Работы Фэй явно свободны от подобных псевдоэкспрессионизма и показухи и могут быть твердо рекомендованы тем, кому нравятся неожиданные ракурсы, всякие фокусы с экспозицией, совершенно неординарные углы зрения, странные названия и прочие забавы данного искусства. Существуют такие разновидности фотографии, которые спокойно используют искусственные и абсолютно технические tour de force[469]. Однако же природный ландшафт представляется мне исключительно неподходящим предметом для подобного подхода, и я восхищаюсь почти пуританской суровостью Фэй в этих вопросах.
Нам, по крайней мере, следовало бы требовать, чтобы в работе любого уважаемого нами фотографа присутствовало понимание перечисленных выше проблем, связанных с фотографированием пейзажа; и я должен признаться, что очень редко могу отметить подобное понимание в работах многих современников Фэй. Это очень тонкий и очень туго натянутый канат, по которому истинному художнику предстоит пройти. Однако даже самый преданный своему делу фотограф в погоне за наиболее удивительными, или интересными, или просто очень красивыми видами зачастую просто, как мне кажется, начинает морочить нам голову и, уж конечно, не стремится к самому честному и правдивому отражению действительности.
Вкус в выборе пейзажа должен рассказать нам о личности фотографа столько же, сколько способен рассказать об этом человеке его вкус к определенной еде или одежде; а если его предпочтения разделяют и многие другие люди, то мы можем узнать и о его возрасте. Отсутствие вкуса очень часто представляется не менее важным, чем его присутствие – то есть отсутствие вкуса, в данном случае воспринимаемое как некое отчетливое неприятие того или иного пейзажа, является почти противоядием по отношению к творчеству данного художника (или фотографа) в целом. Это зачастую даже забавно. Так, например, викторианцы из числа наиболее утонченных обитателей городских предместий находили особое удовольствие в созерцании мрачных шотландских гленов и еще более мрачных шотландских стад – я, во всяком случае, даже представить себе не могу, что уж их так в этом привлекало.
Я помню одно такое полотно, написанное много лет спустя после смерти Лэндсира[470], где-то уже в 30-е годы. На нем был изображен шотландский глен и стадо. Картина эта висела в квартире моей бабушки в Уэстклифф-он-Си, пригороде Саутэнда в устье Темзы, и, насколько я помню, нарисованные звери прямо-таки пугали меня в детстве своей натуральной величиной. Этот пейзаж был столь же далек от окружавшего меня «голландского», точнее, «грязевого», пейзажа тех мест – эстуария огромной реки – как некий инопланетный пейзаж со всякими механическими городами, описанными в фантастических романах, столь популярных нынче у молодежи. Пейзаж этот был, впрочем, не менее далек и от жизни моей бабушки. Мне кажется, это была первая картина, столь активно мне не понравившаяся. Мне были неприятны эти косматые длиннорогие коровы (как неприятны, например, всякие там лазерные бластеры и прочее фантастическое оружие при изображении пейзажей космических), а мрачные, лишенные деревьев холмистые просторы на заднем плане внушали мысль о местности исключительно тоскливой, где и жить-то никогда не захочется.
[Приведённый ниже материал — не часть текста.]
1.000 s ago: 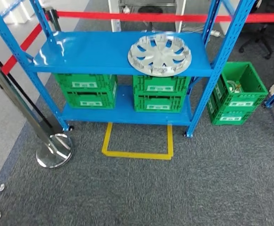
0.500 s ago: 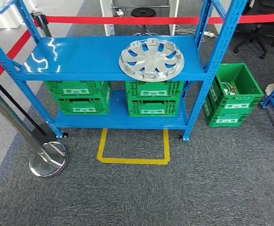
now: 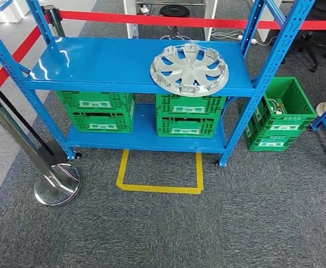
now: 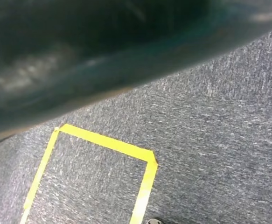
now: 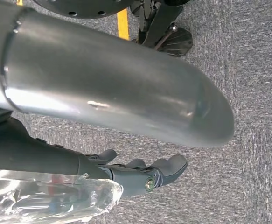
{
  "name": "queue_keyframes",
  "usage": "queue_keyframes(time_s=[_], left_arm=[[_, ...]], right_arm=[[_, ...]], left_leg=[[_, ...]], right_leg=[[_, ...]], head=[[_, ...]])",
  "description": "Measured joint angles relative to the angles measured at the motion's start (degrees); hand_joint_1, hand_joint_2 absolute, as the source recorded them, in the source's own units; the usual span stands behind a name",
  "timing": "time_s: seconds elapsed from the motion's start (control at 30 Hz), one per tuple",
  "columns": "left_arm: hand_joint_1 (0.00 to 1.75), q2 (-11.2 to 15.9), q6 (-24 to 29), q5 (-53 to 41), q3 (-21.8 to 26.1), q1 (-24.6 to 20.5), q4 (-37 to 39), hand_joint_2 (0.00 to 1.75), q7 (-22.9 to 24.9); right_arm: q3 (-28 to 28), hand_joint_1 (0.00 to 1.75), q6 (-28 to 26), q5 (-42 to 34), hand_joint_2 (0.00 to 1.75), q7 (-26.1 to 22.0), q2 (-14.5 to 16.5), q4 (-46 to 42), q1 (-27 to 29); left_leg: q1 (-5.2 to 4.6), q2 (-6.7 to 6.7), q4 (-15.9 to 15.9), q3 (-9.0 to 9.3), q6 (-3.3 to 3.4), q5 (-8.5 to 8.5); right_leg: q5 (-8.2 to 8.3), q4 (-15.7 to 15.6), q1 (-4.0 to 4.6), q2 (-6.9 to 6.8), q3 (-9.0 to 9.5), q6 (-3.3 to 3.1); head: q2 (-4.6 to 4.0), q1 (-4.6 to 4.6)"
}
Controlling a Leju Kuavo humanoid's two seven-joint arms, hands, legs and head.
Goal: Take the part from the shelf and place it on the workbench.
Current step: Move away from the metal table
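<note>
Right hand (image 5: 141,175) hung over the carpet (image 5: 254,70), fingers loosely apart, holding nothing. Left hand's state couldn't be told. Part (image 3: 189,68) lay on the shelf (image 3: 110,61).

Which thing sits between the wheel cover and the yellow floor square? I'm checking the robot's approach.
In the head view, a green crate on the lower shelf lies between the wheel cover and the yellow floor square.

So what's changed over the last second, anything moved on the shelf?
Only the view shifted as the camera moved; nothing on the shelf did. The wheel cover lies flat on the top level as before, the green crates sit below, and nothing has been taken hold of.
</note>
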Motion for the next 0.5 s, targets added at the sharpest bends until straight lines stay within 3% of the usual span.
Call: queue_keyframes(time_s=[0.3, 0.37, 0.43, 0.5], left_arm=[[0.0, -0.05, 0.8, 2.23, -1.79, 0.65, -1.1, 0.0, 1.21], [0.0, -0.06, 0.96, 2.32, -2.01, 0.68, -1.11, 0.87, 1.21], [0.0, -0.06, 1.6, 2.34, -2.19, 0.68, -1.12, 1.75, 1.22], [0.0, -0.06, 2.81, 2.47, -2.38, 0.68, -1.12, 1.75, 1.37]], right_arm=[[1.5, 0.0, -1.32, -1.42, 0.0, 0.99, 0.0, -0.16, 0.24], [1.74, 0.0, -1.42, -1.47, 0.0, 1.07, 0.0, -0.26, 0.3], [1.99, 0.0, -1.68, -1.48, 0.87, 1.1, 0.0, -0.37, 0.36], [2.21, 0.0, -2.06, -1.52, 1.75, 1.1, -0.01, -0.4, 0.38]], left_leg=[[-0.01, 0.0, 0.0, 0.07, 0.07, -0.05], [0.0, 0.0, -0.01, 0.08, 0.07, -0.05], [0.02, 0.0, -0.02, 0.1, 0.07, -0.05], [0.04, 0.0, -0.04, 0.11, 0.07, -0.05]], right_leg=[[0.01, -0.11, 0.0, -0.01, 0.06, 0.07], [-0.01, -0.11, 0.02, -0.01, 0.06, 0.09], [-0.02, -0.11, 0.04, -0.01, 0.06, 0.1], [-0.02, -0.11, 0.07, -0.01, 0.07, 0.11]], head=[[0.0, -0.02], [0.0, -0.02], [0.0, -0.02], [0.0, -0.02]])
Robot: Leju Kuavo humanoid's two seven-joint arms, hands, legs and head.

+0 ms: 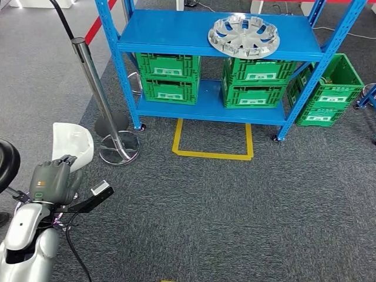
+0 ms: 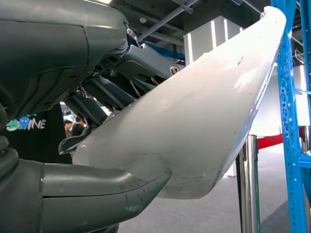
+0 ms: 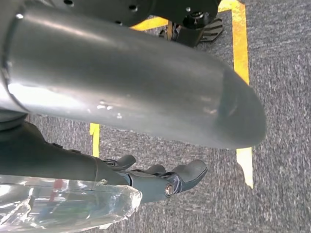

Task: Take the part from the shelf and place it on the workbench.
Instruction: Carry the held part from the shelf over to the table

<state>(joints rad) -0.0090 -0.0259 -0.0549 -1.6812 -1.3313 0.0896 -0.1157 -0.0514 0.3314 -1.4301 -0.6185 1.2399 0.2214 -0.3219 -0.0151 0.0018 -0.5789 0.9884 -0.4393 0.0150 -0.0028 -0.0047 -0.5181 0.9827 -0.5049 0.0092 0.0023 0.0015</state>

И все же эта дурацкая картина торчала там, точно невнятный символ некоей более благородной и чистой жизни и таких мест, куда вроде бы непременно полагалось стремиться. Эдемский сад и Рай «в одном флаконе». Это было похоже на американскую легенду о Диком Западе – еще один случай того, как немыслимая мечта топит какую бы то ни было реальность. Неведомым мне образом та шотландская картина сурово осуждала наш южный, исполненный всяческих компромиссов мирок, в который случайно попала. Возможно, именно это викторианцам и представлялось наиболее соответствующим их вкусам: более всего подобная живопись осуждала именно то, что было здесь и сейчас.
Ребенком я не заметил еще кое-чего относительно этой картины. Она была в техническом отношении чрезвычайно, если не сказать фотографически, реалистична; и все же в любых человеческих или психологических терминах – и не в последнюю очередь из-за того почетного места, которое она занимала на стене у бабушки, – она производила в точности обратное впечатление. Человек более пожилой мог бы, наверно, увидеть в ней куда больше оснований для неодобрения – это был очень яркий пример древнейшей ошибки людей, позволяющих изображению той или иной вещи подменять эту вещь собой или отвлекать от ее истинной сути. Всякое искусство, разумеется, таит подобную опасность, сколь бы ни казалась объективной и реалистичной его техника. Оно никогда не дает по-настоящему объективного представления о предмете, всегда только субъективное. Некоторые теоретики утверждают, что фотография – исключение из этого правила, что со времен Ньепса, Дагера и Фокса Толбота[471]фотографы обрели хотя бы потенциальную возможность изгнать демона субъективизма из своего творчества. Но, по-моему, утверждение, что реалистичность изображения может полностью соответствовать реальной действительности, – это абсолютное заблуждение.
И тем не менее подобная точка зрения остается наиболее распространенной в наш «визуальный век», ибо мы становимся все более зависимыми от той или иной формы фотографии, которая дает нам значительную часть наших ежедневных знаний о внешнем мире. И, как мне кажется, это уже весьма пагубным образом сказалось на движении прерафаэлитов, которые невольно попали под влияние фотографии, тогда только что изобретенной. Предательство или извращение реальной действительности таким художественным методом, как реализм, по-моему, достаточно очевидно и обнажено уже в живописи; но наиболее отчетливо это заметно в искусстве фотографии – из-за ее прямо-таки сверхъестественных возможностей воспроизводить точные имитации. Фотографировать – это ни в коем случае не означает запечатлевать реальность; напротив, часто, даже чересчур часто как для фотографа, так и для аудитории это означает запечатление некоего мифа. И чаще всего именно такого мифа, который, возможно, столь же нелеп и столь же сильно скрывает истину, как те шотландские коровы на принадлежавшей моей бабушке картине.